From the first line to the last, return the material exactly.
****
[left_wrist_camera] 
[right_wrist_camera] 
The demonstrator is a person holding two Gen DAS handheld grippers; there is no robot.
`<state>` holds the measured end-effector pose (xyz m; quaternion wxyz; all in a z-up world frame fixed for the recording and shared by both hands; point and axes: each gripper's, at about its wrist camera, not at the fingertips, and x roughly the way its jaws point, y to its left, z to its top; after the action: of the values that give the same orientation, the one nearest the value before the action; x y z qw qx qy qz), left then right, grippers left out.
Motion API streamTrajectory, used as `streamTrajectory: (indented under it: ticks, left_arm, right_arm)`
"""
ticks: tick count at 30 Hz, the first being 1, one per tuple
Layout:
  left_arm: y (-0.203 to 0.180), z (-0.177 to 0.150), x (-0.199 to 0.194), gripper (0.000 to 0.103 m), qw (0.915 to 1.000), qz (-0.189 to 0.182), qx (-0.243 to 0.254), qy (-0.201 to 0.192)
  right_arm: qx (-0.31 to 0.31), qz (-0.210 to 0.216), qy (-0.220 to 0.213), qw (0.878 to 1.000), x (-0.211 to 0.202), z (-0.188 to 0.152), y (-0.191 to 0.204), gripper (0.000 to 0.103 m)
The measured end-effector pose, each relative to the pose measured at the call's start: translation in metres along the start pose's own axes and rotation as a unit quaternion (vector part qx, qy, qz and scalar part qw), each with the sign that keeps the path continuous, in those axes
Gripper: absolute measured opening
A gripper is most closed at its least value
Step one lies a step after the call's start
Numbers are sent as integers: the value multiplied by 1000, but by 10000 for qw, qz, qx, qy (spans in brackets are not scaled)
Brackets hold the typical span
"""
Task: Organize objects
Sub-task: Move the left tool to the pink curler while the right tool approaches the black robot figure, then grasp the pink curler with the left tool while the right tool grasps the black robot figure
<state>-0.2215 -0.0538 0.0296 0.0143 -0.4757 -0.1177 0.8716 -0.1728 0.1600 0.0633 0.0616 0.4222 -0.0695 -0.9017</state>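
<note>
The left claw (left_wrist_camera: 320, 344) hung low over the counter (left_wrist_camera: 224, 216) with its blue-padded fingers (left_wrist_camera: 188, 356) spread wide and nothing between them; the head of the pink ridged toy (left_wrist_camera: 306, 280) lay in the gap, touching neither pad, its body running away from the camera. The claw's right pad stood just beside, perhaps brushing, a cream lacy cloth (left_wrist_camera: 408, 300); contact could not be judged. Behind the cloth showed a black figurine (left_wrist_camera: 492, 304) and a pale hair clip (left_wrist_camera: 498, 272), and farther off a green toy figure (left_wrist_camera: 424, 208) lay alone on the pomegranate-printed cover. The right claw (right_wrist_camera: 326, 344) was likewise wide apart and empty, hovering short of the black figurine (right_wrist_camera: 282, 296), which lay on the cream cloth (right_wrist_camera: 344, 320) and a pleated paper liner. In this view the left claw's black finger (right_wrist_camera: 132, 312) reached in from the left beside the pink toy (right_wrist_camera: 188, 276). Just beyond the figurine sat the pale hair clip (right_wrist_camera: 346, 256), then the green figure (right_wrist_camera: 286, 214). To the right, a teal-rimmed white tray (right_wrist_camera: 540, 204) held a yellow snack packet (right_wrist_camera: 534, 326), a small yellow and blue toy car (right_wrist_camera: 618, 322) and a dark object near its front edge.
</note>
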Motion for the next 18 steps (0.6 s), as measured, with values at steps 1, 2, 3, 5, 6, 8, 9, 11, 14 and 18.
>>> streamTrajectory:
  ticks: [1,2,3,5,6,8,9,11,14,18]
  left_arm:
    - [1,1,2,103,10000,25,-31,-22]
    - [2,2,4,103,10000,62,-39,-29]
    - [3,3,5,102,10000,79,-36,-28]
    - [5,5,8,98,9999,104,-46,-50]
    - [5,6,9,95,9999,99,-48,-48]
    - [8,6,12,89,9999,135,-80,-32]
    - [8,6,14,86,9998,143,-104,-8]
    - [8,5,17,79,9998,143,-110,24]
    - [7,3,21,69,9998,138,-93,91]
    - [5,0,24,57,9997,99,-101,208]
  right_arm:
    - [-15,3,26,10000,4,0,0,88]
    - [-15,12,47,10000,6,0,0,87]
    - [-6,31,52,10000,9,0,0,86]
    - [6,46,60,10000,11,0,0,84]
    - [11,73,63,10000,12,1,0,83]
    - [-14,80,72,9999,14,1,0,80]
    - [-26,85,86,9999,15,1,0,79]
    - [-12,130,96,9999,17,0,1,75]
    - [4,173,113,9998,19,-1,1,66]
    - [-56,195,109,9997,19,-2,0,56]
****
#### ANSWER BOX:
[left_wrist_camera] 
[right_wrist_camera] 
The demonstrator is a person holding two Gen DAS handheld grippers; there is no robot.
`<state>` holds the measured end-effector pose (xyz m; quaternion wxyz; all in a z-up world frame fixed for the recording and shared by both hands; point and axes: each gripper's, at about its wrist camera, not at the fingertips, and x roughly the way its jaws point, y to its left, z to its top; after the action: of the values that give the same orientation, the one nearest the value before the action; x y z qw qx qy qz), left then right, grippers left out.
Motion API streamTrajectory, used as `streamTrajectory: (indented under it: ticks, left_arm, right_arm)`
"""
ticks: tick count at 30 Hz, the first being 1, one per tuple
Layout:
  left_arm: y (-0.203 to 0.180), z (-0.177 to 0.150), x (-0.199 to 0.194), gripper (0.000 to 0.103 m), qw (0.915 to 1.000), qz (-0.189 to 0.182), qx (-0.243 to 0.254), qy (-0.201 to 0.192)
  right_arm: qx (-0.31 to 0.31), qz (-0.210 to 0.216), qy (-0.220 to 0.213), qw (0.878 to 1.000), x (-0.211 to 0.202), z (-0.188 to 0.152), y (-0.191 to 0.204), gripper (0.000 to 0.103 m)
The measured end-effector pose, each relative to the pose measured at the call's start: translation in metres along the start pose's own axes and rotation as a unit quaternion (vector part qx, qy, qz and scalar part qw), each with the sign that keeps the path continuous, in those axes
Gripper: absolute measured opening
A gripper is most closed at its least value
Step one lies a step after the call's start
Numbers are sent as integers: the value multiplied by 1000, but by 10000 for qw, qz, qx, qy (spans in brackets are not scaled)
Brackets hold the typical span
"""
Task: Organize objects
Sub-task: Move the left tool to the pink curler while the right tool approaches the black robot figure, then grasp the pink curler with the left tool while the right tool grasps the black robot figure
<state>-0.2215 -0.0538 0.0296 0.0143 -0.4757 -0.1177 0.8716 -0.1728 0.1600 0.0633 0.0616 0.4222 -0.0695 -0.9017</state>
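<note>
The left claw (left_wrist_camera: 320, 344) hung low over the counter (left_wrist_camera: 224, 216) with its blue-padded fingers (left_wrist_camera: 188, 356) spread wide and nothing between them; the head of the pink ridged toy (left_wrist_camera: 306, 280) lay in the gap, touching neither pad, its body running away from the camera. The claw's right pad stood just beside, perhaps brushing, a cream lacy cloth (left_wrist_camera: 408, 300); contact could not be judged. Behind the cloth showed a black figurine (left_wrist_camera: 492, 304) and a pale hair clip (left_wrist_camera: 498, 272), and farther off a green toy figure (left_wrist_camera: 424, 208) lay alone on the pomegranate-printed cover. The right claw (right_wrist_camera: 326, 344) was likewise wide apart and empty, hovering short of the black figurine (right_wrist_camera: 282, 296), which lay on the cream cloth (right_wrist_camera: 344, 320) and a pleated paper liner. In this view the left claw's black finger (right_wrist_camera: 132, 312) reached in from the left beside the pink toy (right_wrist_camera: 188, 276). Just beyond the figurine sat the pale hair clip (right_wrist_camera: 346, 256), then the green figure (right_wrist_camera: 286, 214). To the right, a teal-rimmed white tray (right_wrist_camera: 540, 204) held a yellow snack packet (right_wrist_camera: 534, 326), a small yellow and blue toy car (right_wrist_camera: 618, 322) and a dark object near its front edge.
</note>
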Motion for the next 18 steps (0.6 s), as measured, with values at steps 1, 2, 3, 5, 6, 8, 9, 11, 14 and 18.
>>> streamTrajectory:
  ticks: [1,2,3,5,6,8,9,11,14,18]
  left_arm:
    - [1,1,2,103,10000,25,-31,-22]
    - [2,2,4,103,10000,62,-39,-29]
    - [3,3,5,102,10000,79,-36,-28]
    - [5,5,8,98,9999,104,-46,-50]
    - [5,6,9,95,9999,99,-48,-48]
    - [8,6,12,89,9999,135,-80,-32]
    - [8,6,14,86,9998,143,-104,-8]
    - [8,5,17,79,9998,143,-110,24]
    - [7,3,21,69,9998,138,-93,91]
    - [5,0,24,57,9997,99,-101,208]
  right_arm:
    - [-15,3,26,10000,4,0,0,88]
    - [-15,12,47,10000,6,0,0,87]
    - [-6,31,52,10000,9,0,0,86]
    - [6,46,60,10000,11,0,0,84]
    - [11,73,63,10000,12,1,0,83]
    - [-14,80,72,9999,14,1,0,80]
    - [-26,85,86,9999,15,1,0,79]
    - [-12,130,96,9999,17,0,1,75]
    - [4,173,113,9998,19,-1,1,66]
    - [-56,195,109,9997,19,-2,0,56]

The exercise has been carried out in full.